Kotto courait déjà en direction d’une des portes blindées qui menaient au complexe souterrain. Trois techniciens vinrent à sa rencontre. Leur visage était blême, et la sueur qui coulait de leur visage n’était pas seulement due à la chaleur qui régnait dans le labyrinthe.

— Ce coup-ci, c’est sérieux, Kotto.

Celui-ci retira ses gants et son casque. Il suça les doigts qu’il s’était brûlés en ôtant sa combinaison surchauffée, puis ignora la morsure de la douleur tandis qu’il suivait les techniciens.

Au troisième sous-sol, les techniciens grouillaient devant la porte de l’entrepôt désormais scellé. Dans la salle de contrôle, Kotto fit défiler les images de surveillance de l’entrepôt n° 3. Il aperçut des murs qui s’effondraient, du matériel et des containers couverts de fumée. Un magma écarlate pulsait par la brèche comme du sang artériel, carbonisant tout ce qu’il touchait.

— Ce n’est peut-être qu’une poussée thermique passagère, hasarda l’un des techniciens.

— Je suis censé être l’optimiste de service, rétorqua Kotto, et même moi je ne le crois pas. Laissez-moi jeter un œil à la salle du générateur.

Quelqu’un pressa un bouton. Certaines caméras ne montraient plus que de la neige à l’écran car elles avaient fondu. L’un des convertisseurs d’énergie redondants de la salle du générateur fonctionnait encore ; cela permit à Kotto de voir les épaisses cloisons de métal déjà rouges et gauchies par le ramollissement.

La fin d’Isperos.

Dans les couloirs, les gros tuyaux de refroidissement grondaient comme le liquide circulait à la manière du sang oxygéné, essayant désespérément d’emporter l’excès de chaleur.
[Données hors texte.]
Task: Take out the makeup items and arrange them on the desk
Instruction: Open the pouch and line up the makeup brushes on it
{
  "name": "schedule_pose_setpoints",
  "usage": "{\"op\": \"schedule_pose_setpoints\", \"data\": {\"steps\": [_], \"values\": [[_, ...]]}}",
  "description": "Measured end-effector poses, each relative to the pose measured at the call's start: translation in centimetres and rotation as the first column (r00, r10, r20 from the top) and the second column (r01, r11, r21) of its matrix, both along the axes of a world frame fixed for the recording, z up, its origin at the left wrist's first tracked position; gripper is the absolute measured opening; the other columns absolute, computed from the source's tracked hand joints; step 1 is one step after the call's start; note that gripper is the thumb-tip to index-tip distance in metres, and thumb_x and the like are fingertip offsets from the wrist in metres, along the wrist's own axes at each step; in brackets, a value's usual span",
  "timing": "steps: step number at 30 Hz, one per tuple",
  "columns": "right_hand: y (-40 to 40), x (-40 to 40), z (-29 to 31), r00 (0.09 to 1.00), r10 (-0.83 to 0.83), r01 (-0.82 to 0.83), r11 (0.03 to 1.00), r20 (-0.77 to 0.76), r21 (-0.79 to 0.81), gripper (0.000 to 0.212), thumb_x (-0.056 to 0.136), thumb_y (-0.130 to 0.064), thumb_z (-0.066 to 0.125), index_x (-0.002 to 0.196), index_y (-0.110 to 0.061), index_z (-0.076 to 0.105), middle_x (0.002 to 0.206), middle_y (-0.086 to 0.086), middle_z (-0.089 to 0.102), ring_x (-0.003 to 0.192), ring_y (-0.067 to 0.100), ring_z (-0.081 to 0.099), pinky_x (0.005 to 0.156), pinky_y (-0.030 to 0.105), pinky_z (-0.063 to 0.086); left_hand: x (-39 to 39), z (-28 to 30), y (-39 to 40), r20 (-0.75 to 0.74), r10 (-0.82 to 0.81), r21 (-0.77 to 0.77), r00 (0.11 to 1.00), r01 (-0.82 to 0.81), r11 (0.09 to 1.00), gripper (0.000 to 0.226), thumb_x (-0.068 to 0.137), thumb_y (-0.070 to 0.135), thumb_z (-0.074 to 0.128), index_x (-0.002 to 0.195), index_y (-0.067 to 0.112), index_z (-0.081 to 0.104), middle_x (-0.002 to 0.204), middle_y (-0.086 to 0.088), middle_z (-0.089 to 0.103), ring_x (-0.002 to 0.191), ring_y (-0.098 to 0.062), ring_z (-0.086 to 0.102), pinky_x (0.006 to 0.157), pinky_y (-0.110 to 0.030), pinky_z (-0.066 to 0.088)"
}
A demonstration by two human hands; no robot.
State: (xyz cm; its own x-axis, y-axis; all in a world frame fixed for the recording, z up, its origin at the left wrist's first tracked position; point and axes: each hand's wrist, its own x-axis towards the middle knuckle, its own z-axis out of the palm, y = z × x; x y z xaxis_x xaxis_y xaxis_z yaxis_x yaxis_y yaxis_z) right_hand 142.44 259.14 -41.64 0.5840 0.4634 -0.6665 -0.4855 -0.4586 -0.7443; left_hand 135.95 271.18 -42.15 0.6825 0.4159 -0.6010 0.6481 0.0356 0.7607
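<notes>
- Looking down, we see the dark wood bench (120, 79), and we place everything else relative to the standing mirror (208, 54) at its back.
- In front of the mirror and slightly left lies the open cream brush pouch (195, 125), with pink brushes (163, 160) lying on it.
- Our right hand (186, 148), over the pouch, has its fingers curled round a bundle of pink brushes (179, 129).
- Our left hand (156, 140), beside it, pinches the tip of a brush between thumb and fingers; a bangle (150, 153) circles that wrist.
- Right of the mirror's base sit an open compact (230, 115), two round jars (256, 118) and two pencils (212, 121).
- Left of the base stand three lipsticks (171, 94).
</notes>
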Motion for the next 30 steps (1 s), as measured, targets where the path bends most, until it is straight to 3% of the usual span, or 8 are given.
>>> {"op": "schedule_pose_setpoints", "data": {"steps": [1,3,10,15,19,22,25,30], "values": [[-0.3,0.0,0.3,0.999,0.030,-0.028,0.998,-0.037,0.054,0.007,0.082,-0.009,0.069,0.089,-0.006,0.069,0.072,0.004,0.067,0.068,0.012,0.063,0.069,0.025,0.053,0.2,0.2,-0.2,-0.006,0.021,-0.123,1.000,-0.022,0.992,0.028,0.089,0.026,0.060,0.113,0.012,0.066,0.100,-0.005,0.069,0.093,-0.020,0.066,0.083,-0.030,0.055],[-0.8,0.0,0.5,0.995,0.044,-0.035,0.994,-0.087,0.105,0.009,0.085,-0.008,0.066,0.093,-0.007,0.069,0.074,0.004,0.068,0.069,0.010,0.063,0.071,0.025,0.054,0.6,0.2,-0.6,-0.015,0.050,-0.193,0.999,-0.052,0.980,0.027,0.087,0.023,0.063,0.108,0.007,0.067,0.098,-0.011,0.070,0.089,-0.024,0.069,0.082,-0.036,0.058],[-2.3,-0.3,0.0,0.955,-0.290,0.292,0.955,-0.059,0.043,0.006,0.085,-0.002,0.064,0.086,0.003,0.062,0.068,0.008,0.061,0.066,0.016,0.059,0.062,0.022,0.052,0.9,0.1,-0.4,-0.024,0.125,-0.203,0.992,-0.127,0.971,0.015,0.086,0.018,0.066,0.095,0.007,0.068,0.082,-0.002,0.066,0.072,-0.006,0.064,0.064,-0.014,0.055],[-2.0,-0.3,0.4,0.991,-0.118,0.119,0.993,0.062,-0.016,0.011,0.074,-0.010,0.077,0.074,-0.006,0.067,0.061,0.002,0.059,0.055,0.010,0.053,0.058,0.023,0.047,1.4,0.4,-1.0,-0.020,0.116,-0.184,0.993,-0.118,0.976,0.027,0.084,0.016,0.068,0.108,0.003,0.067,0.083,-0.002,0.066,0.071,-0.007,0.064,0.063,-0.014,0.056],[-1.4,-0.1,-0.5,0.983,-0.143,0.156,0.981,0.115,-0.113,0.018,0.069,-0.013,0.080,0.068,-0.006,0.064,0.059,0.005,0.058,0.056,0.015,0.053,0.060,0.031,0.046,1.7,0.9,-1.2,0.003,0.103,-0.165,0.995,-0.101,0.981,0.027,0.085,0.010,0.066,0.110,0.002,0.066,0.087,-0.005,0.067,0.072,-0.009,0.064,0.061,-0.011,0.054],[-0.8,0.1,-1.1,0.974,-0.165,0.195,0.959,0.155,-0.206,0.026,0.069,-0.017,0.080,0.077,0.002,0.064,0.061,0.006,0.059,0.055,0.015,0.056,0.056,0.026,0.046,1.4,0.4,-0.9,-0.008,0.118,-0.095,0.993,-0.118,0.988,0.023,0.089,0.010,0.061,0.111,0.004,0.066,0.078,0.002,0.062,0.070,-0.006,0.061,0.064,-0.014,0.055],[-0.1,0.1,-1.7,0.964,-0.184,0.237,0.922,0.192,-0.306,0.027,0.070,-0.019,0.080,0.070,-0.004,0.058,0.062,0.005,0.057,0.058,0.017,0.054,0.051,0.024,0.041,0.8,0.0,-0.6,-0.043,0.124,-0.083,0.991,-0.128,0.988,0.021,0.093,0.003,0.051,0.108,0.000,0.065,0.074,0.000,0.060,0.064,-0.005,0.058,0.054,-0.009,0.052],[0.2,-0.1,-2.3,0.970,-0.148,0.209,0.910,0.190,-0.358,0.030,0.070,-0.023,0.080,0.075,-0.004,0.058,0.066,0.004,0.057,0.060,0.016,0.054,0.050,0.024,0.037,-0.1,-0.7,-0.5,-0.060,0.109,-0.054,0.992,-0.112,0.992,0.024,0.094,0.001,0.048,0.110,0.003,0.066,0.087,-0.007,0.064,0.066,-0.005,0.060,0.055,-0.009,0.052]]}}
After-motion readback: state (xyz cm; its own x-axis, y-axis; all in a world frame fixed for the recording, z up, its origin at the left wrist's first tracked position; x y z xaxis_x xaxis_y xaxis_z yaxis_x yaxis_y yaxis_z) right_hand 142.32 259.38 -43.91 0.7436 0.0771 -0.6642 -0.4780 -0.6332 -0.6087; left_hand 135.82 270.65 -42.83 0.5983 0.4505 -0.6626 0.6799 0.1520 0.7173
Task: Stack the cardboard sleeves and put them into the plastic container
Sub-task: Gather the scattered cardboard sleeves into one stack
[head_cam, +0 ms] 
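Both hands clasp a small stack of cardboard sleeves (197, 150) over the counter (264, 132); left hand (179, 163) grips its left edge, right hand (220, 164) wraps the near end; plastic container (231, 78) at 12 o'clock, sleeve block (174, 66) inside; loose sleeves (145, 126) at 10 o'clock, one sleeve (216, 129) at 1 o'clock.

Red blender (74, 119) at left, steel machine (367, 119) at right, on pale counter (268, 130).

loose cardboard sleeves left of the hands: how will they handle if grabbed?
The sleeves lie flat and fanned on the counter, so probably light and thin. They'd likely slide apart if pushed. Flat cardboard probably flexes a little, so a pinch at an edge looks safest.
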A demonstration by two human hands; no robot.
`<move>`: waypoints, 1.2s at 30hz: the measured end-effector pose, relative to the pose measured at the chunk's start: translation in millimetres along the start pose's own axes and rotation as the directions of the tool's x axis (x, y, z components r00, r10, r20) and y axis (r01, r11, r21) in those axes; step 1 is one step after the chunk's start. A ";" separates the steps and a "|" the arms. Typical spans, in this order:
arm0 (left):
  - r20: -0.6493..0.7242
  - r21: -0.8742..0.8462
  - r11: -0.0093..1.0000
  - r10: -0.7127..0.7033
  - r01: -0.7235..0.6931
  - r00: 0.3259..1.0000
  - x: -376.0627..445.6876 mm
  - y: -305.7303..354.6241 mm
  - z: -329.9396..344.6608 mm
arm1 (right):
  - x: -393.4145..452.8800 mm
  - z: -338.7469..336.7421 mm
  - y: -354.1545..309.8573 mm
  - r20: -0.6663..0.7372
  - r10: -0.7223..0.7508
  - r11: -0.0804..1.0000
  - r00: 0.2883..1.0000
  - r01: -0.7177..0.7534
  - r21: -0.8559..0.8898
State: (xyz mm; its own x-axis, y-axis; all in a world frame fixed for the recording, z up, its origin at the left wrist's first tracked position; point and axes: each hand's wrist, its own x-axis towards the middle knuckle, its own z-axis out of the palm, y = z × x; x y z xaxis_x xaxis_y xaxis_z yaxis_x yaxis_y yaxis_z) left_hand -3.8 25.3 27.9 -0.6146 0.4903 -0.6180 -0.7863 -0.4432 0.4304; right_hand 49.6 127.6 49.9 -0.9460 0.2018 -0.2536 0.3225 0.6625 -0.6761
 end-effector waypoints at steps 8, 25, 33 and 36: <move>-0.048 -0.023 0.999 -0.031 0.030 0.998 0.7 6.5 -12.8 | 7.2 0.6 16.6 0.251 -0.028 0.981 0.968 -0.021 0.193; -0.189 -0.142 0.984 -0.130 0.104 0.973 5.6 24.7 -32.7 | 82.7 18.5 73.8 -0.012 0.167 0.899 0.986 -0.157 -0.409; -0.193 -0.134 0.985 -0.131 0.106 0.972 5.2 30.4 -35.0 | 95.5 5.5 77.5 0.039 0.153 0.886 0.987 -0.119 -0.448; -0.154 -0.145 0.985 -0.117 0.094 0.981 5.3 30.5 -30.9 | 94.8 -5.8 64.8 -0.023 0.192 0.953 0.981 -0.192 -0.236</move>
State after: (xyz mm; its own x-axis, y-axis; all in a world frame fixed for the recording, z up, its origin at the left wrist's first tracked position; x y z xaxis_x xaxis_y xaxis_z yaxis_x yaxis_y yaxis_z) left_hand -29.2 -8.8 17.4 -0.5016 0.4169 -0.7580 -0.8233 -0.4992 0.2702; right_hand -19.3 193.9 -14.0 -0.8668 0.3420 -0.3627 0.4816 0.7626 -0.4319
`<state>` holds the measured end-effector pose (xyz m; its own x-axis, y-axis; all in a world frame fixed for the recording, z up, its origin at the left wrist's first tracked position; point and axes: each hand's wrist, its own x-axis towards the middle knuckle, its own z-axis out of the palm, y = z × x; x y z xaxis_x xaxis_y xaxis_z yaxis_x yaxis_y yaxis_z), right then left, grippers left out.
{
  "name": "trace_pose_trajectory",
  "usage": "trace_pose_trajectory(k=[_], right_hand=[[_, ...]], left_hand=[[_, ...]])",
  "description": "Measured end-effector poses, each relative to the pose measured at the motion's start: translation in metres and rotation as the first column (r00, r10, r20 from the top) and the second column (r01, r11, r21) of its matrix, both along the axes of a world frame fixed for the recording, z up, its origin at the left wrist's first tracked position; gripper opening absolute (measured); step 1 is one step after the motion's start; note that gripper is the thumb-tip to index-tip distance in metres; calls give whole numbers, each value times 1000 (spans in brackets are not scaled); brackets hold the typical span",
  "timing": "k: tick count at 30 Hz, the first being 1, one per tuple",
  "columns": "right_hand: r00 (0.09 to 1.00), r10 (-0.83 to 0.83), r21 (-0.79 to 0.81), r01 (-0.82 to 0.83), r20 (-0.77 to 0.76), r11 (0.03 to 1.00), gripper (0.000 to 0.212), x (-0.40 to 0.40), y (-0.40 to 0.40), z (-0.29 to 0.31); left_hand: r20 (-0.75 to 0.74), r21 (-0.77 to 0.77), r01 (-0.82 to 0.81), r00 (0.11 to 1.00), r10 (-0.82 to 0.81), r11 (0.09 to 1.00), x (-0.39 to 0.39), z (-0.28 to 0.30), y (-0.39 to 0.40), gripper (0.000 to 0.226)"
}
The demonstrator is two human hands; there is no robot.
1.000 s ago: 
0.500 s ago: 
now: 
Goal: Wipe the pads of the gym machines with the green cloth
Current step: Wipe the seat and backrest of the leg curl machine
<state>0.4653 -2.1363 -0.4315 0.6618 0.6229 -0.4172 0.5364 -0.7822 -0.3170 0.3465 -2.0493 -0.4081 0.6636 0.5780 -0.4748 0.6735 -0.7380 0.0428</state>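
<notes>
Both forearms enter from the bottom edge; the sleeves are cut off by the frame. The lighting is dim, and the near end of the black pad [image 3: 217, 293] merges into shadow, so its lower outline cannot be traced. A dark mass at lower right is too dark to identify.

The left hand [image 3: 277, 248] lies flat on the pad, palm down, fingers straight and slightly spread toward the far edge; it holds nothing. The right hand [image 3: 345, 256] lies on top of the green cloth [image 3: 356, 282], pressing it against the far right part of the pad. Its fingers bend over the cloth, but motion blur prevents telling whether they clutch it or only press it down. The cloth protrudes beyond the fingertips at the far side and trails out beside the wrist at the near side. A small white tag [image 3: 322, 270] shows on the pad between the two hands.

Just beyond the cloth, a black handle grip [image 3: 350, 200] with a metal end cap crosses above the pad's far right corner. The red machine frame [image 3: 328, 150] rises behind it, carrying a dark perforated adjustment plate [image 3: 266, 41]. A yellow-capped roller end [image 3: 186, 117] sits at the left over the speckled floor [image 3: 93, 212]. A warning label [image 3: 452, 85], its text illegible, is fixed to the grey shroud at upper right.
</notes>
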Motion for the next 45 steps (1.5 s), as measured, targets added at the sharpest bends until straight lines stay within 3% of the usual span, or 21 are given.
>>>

Kotto sut qu’ils ne pourraient pas tenir. Plus maintenant. La colonie, sa belle et grande idée, était vouée à l’échec.

— Prenez toutes les provisions que vous pourrez. Scellez les niveaux inférieurs, consolidez les parois. Peut-être arriverons-nous à contenir la lave suffisamment longtemps.

Il calcula mentalement le temps nécessaire à leur sauvetage… si les lois de la mécanique céleste le leur permettaient.

— Prenez notre vaisseau le plus rapide. Il faut envoyer un messager sur Rendez-Vous pour appeler les clans à l’aide. (Sa gorge se serra, tant il avait de peine à le dire :) Nous allons devoir abandonner Isperos.